__ABOUT THIS TASK__:
Look below for the line holding "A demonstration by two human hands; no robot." and the line holding "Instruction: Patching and". Transcribe exactly those lines and all lines between them, nothing more.

__EXERCISE MATERIALS__:
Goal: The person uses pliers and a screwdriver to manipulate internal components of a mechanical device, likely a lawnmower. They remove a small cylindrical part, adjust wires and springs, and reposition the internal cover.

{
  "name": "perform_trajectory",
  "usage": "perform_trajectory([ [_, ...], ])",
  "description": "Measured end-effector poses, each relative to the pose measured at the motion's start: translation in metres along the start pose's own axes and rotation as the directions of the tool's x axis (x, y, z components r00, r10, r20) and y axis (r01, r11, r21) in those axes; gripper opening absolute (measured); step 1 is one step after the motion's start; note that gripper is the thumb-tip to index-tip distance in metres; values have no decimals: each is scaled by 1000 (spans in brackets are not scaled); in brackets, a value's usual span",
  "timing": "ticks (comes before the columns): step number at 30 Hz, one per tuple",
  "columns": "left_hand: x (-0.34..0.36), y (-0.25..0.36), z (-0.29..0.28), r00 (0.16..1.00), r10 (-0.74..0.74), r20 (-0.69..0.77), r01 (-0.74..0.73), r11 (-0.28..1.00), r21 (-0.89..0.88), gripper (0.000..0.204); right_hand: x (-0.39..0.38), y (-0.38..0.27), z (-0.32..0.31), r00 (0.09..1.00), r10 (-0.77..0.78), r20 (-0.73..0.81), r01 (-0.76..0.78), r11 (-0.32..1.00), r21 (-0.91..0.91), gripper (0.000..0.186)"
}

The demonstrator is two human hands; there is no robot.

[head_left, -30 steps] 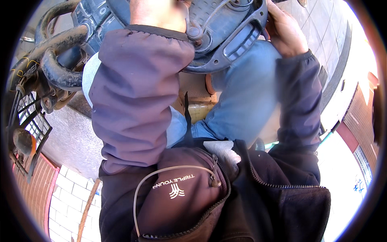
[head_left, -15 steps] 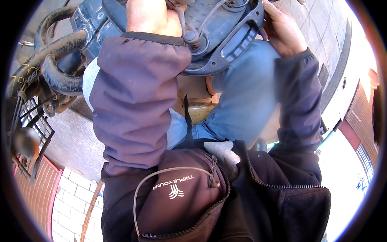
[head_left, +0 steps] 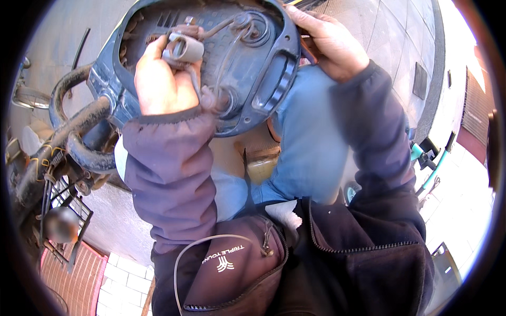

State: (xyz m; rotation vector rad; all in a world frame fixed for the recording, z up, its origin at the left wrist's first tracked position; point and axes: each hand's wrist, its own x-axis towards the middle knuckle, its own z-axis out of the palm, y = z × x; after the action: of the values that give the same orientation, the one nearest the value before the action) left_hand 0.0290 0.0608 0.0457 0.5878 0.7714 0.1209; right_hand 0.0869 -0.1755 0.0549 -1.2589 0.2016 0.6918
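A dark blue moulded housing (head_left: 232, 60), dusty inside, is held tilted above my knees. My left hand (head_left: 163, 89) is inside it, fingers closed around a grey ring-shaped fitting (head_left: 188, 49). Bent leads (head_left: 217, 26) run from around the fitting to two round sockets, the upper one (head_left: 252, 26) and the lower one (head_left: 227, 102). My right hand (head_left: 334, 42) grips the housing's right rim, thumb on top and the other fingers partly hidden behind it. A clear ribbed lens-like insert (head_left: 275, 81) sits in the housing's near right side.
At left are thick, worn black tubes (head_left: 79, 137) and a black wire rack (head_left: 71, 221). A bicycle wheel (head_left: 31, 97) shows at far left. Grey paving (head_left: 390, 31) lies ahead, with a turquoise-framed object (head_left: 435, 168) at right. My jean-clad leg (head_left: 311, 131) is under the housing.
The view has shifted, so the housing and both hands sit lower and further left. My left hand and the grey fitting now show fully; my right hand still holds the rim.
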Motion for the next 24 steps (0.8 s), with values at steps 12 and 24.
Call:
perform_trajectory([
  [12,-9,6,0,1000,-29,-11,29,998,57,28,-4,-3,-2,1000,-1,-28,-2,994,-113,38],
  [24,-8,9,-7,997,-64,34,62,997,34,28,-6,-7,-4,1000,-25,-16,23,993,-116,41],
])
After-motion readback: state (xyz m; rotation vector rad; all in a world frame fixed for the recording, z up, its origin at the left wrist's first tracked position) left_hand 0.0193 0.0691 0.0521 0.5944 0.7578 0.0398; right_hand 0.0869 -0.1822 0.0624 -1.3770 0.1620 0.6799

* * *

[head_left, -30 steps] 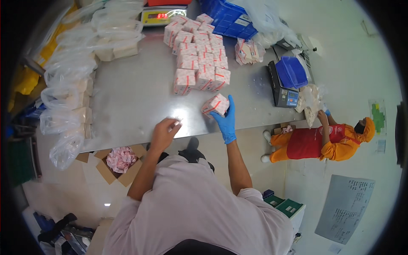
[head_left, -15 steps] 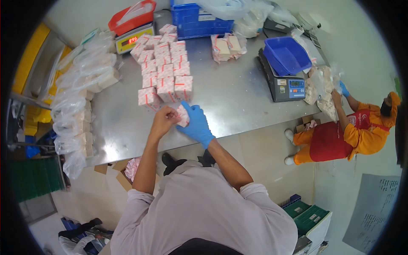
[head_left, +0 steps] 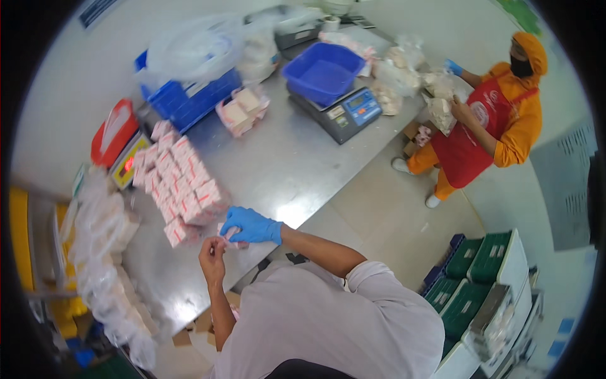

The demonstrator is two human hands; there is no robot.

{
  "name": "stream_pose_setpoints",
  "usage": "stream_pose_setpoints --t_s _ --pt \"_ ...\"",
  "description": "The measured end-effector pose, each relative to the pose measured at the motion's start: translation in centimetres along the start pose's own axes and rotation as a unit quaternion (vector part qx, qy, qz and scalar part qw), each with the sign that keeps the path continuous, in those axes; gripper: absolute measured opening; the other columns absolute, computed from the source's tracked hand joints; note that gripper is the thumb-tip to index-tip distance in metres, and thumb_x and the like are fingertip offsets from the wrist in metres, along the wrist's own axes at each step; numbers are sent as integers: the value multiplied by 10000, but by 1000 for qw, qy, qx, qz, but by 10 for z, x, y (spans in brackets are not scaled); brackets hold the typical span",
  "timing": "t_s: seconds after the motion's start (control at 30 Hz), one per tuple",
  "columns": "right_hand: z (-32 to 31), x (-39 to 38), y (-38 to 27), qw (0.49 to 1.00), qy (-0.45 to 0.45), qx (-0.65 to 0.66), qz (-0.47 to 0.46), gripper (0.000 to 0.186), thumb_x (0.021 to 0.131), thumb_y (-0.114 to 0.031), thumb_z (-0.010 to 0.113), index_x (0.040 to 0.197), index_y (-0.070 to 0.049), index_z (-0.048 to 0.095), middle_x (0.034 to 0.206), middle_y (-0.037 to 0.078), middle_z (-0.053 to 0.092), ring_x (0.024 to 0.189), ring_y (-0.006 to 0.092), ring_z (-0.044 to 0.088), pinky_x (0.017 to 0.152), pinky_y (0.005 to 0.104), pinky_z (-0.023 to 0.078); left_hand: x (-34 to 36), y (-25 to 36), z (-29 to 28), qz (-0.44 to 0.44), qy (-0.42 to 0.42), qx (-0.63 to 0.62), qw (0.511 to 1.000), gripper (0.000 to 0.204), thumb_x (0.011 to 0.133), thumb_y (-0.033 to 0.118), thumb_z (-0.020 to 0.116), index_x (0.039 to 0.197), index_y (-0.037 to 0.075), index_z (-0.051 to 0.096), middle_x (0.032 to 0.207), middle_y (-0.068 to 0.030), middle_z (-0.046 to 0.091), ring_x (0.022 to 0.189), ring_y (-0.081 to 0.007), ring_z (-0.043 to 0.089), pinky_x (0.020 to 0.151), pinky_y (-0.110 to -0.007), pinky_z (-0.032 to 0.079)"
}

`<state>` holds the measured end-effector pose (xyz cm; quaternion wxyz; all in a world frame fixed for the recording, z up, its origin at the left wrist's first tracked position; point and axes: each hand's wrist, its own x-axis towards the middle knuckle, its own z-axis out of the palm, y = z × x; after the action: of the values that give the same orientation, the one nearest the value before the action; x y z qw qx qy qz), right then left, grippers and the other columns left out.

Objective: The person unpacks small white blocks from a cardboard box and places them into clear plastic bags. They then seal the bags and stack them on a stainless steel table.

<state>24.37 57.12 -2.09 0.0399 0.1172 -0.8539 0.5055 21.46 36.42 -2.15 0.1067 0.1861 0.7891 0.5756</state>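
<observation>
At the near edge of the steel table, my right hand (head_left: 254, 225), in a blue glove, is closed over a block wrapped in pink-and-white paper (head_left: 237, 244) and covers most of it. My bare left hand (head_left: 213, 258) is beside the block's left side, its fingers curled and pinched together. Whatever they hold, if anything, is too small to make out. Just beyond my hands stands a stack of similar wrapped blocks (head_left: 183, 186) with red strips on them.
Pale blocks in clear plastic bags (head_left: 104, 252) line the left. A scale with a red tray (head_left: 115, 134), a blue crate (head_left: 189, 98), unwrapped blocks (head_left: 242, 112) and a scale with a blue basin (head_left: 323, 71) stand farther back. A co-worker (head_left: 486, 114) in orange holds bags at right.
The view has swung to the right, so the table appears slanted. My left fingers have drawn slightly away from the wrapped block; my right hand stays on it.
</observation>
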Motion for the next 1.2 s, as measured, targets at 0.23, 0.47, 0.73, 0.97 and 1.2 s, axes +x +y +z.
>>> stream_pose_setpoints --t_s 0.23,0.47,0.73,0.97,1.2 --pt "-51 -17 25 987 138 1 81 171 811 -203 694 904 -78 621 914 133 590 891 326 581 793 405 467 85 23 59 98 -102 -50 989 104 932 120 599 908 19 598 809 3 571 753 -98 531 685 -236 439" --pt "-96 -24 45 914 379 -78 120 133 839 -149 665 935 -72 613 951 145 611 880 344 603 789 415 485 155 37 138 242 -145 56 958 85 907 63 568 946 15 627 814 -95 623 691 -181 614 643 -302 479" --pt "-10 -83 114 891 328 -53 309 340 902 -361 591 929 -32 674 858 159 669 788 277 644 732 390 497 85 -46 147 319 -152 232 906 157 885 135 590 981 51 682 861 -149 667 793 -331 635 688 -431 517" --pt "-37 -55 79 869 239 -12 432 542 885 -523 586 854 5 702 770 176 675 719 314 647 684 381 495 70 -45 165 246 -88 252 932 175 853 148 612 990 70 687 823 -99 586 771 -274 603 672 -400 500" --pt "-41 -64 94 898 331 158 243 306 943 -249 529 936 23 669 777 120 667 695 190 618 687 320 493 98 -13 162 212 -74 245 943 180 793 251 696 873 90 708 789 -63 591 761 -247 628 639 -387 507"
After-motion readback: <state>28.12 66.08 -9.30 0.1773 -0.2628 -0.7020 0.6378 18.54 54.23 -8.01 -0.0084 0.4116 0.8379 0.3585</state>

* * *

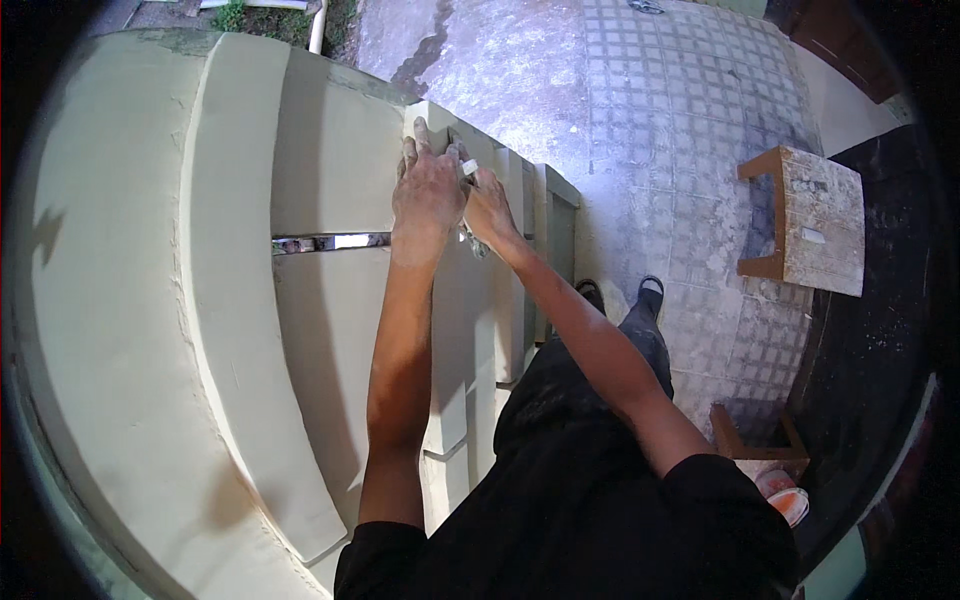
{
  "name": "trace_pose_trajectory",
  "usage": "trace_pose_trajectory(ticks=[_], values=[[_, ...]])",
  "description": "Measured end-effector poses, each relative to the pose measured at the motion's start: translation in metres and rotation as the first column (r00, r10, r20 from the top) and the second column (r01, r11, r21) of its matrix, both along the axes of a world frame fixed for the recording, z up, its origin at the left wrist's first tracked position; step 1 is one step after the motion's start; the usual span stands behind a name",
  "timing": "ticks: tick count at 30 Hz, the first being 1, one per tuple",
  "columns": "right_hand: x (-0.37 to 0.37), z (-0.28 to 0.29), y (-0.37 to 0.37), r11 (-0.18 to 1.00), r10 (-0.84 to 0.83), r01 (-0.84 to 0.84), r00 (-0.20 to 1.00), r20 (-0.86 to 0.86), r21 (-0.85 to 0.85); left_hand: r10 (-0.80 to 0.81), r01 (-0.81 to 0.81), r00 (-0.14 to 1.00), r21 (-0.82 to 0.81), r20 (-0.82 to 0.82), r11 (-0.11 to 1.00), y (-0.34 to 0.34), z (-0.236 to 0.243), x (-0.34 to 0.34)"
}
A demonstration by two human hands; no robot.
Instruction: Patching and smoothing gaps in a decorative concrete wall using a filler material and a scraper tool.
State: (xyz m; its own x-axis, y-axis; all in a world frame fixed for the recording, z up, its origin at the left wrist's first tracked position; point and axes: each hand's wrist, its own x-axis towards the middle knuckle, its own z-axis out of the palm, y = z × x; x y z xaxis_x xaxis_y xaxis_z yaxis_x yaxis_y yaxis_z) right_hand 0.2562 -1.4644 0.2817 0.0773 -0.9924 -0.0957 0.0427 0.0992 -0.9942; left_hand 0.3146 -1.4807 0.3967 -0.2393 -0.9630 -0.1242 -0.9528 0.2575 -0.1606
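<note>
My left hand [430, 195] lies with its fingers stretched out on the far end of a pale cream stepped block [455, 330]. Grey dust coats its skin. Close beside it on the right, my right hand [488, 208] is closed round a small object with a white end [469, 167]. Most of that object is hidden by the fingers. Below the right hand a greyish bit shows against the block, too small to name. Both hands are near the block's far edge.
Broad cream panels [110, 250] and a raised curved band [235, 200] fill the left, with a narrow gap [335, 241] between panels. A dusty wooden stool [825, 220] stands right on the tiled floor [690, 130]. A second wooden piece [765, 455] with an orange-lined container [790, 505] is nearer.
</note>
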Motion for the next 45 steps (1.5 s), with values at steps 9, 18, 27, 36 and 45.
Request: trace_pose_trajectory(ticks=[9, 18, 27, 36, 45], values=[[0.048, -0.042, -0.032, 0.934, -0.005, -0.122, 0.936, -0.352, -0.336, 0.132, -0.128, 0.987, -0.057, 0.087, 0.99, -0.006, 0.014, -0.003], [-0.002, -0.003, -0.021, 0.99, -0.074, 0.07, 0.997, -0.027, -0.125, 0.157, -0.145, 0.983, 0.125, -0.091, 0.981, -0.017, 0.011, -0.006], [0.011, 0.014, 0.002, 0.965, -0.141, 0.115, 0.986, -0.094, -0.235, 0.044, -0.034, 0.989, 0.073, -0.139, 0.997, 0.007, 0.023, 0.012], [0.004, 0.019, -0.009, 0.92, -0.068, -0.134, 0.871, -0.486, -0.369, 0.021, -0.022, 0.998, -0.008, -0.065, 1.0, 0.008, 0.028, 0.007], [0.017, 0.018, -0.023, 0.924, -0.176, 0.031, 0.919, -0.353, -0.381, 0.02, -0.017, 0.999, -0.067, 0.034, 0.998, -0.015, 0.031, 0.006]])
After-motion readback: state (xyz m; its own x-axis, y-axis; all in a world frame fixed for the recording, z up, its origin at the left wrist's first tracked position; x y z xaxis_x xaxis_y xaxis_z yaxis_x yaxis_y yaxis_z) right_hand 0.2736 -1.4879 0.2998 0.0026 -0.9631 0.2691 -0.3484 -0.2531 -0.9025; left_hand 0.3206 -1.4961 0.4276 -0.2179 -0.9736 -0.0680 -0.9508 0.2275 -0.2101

__COMPLETED TASK__:
A demonstration by two human hands; no robot.
Instruction: Patching and smoothing gaps in a decorative concrete wall using a filler material and a scraper tool.

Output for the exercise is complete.